Les responsables iraniens ont rejeté la proposition américaine et rejeté l’idée de négocier sous pression. Mais Press TV, la branche anglophone de la chaîne de télévision publique iranienne, a déclaré la semaine dernière que Téhéran avait élaboré son propre plan en cinq points appelant à la fin des assassinats de responsables iraniens, à des garanties contre de futures attaques, à des réformes et à « l’exercice de la souveraineté sur le détroit d’Ormuz ».
L’Iran a assoupli les restrictions sur la navigation commerciale dans le détroit, acceptant samedi soir de libérer 20 navires supplémentaires battant pavillon pakistanais. “Si les Etats-Unis abandonnent l’embargo, cela enverra un signal clair selon lequel l’Iran est toujours ouvert aux affaires et au monde”, a déclaré Asif Durrani, ancien ambassadeur du Pakistan en Iran.
Un conseiller des Émirats arabes unis, Anwar Gargash, a appelé à une résolution du conflit qui inclurait des « garanties claires » que l’Iran ne lancera pas d’attaques contre ses voisins.

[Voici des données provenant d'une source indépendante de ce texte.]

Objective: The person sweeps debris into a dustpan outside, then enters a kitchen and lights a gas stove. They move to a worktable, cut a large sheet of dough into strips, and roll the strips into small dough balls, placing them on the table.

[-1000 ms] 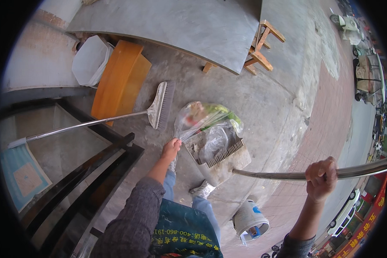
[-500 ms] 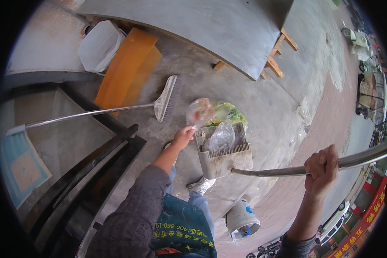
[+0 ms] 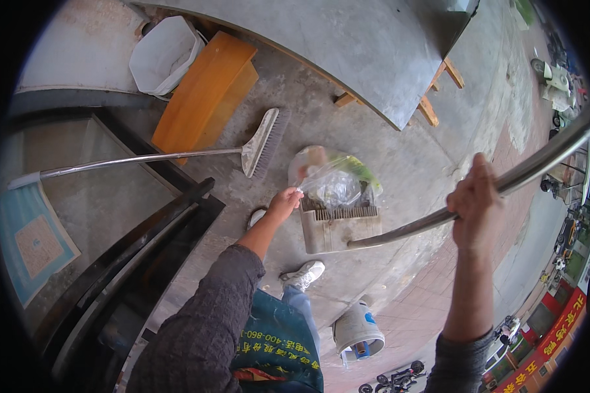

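Note:
My left hand [image 3: 285, 203] pinches the edge of a clear plastic bag [image 3: 318, 171], pulled across the mouth of a grey-white toothed dustpan [image 3: 341, 229]. Inside or behind the film show green leafy scraps [image 3: 367, 173] and crumpled clear plastic [image 3: 337, 188]; which of these lie in the bag and which in the dustpan, I cannot tell. My right hand [image 3: 475, 206] is wrapped round the dustpan's long metal handle [image 3: 410, 230], held up at the right. To the left, a broom [image 3: 259, 147] with grey bristles lies apart from both hands, its metal pole reaching left.
A grey-topped table [image 3: 367, 59] on wooden legs stands ahead. At the left are an orange-brown wooden piece [image 3: 200, 92], a white octagonal container [image 3: 166, 59] and a black frame [image 3: 144, 262]. A white bucket [image 3: 357, 335] sits near my feet. Parked vehicles line the far right.
My right hand has moved up and to the left, raising the handle and tilting the dustpan. My left hand keeps its pinch, and the bag now stretches across the dustpan's opening.

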### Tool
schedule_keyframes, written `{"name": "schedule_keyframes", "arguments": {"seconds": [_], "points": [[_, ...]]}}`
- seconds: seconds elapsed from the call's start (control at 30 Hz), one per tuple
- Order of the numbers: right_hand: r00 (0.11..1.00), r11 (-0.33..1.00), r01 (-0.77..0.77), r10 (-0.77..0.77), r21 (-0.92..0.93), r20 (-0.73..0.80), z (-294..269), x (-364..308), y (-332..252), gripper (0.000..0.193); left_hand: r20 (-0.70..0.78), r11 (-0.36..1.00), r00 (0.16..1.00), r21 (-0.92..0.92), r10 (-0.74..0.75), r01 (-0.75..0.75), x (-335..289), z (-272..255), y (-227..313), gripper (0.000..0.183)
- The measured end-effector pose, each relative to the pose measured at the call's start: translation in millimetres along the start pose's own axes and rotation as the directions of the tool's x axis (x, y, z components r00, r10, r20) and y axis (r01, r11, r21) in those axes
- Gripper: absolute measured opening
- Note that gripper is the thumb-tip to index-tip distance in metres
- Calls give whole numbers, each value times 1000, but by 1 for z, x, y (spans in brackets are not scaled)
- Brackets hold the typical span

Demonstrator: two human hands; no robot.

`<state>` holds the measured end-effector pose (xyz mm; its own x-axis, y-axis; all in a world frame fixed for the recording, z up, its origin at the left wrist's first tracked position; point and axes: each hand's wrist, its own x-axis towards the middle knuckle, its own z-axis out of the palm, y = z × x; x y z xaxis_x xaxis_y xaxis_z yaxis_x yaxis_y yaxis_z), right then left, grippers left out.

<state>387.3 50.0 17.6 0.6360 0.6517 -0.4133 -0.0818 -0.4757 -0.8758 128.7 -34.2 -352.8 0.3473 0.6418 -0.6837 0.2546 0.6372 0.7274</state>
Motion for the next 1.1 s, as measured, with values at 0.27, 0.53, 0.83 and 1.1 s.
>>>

Gargash a qualifié le régime iranien de « plus grande menace » pour la sécurité du golfe Persique et a exigé des représailles pour les attaques contre les infrastructures civiles.
L’Iran menace de frapper les universités américaines et israéliennes
L’Iran a mis en garde mardi contre une escalade après qu’Israël a frappé plusieurs universités, y compris celles qui, selon Israël, étaient utilisées pour la recherche et le développement nucléaires. Les inquiétudes concernant le programme nucléaire iranien sont au cœur des problèmes qui ont alimenté cette guerre et l’année dernière.
Le Corps paramilitaire des Gardiens de la révolution islamique a averti que l’Iran considérerait les universités israéliennes et les branches des universités américaines dans la région comme des « cibles légitimes » si la sécurité des universités iraniennes était assurée, ont rapporté les médias d’État.
Les collèges américains ont des campus au Qatar et aux Émirats arabes unis, ainsi que dans les universités de Georgetown, de New York et du Nord-Ouest.
“Si le gouvernement américain veut protéger ses universités dans la région, il doit s’opposer au bombardement” des universités iraniennes lundi à midi, ont déclaré les Gardiens de la révolution dans un communiqué.
Le porte-parole du ministère iranien des Affaires étrangères, Esmaeil Baqaei, a déclaré samedi que plusieurs universités et instituts de recherche avaient été touchés, parmi lesquels l’Université d’Iran et l’Université de technologie d’Ispahan.
Les deux parties à la guerre ont menacé d’attaquer des civils, ce que les critiques ont qualifié de crime de guerre.
Le nombre de morts continue d’augmenter
Selon les autorités iraniennes, plus de 1 900 personnes sont mortes en République islamique, tandis qu’Israël y a fait état de 19 décès.
Au Liban, les autorités ont déclaré que plus de 1 100 personnes étaient mortes.
En Irak, où des milices soutenues par l’Iran ont rejoint le conflit, 80 membres des forces de sécurité ont été tués.
Dans les États de la vallée, 20 personnes sont mortes. Quatre sont morts sur la côte ouest.
Treize soldats américains ont été tués et des centaines ont été blessés.
Ahmed, Metz et Magdy écrivent pour Associated Press. Metz a parlé depuis Ramallah et Magdy depuis le Caire. La journaliste d’Associated Press Samya Kullab à Bassorah, en Irak, a contribué à ce rapport.